→ **What is required**: What you hand back must match the listing exactly.

→ **Data block**:
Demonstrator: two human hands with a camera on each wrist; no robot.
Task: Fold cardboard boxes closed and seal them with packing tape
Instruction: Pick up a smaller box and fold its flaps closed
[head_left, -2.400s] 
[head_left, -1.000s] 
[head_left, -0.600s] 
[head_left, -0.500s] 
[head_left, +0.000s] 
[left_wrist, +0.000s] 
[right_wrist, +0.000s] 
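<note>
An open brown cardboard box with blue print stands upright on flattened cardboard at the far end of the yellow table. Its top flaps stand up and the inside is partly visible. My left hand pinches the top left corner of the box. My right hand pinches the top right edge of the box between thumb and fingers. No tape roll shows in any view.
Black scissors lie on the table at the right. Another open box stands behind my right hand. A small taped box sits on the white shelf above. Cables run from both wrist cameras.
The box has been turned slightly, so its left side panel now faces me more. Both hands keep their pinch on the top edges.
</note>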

→ **Result**:
Demonstrator: two human hands with a camera on each wrist; no robot.
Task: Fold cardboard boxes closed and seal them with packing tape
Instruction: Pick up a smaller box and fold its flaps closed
[head_left, -2.400s] 
[head_left, -1.000s] 
[head_left, -0.600s] 
[head_left, -0.500s] 
[head_left, +0.000s] 
[left_wrist, +0.000s] 
[right_wrist, +0.000s] 
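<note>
An open brown cardboard box with blue print stands upright on flattened cardboard at the far end of the yellow table. Its top flaps stand up and the inside is partly visible. My left hand pinches the top left corner of the box. My right hand pinches the top right edge of the box between thumb and fingers. No tape roll shows in any view.
Black scissors lie on the table at the right. Another open box stands behind my right hand. A small taped box sits on the white shelf above. Cables run from both wrist cameras.
The box has been turned slightly, so its left side panel now faces me more. Both hands keep their pinch on the top edges.
</note>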

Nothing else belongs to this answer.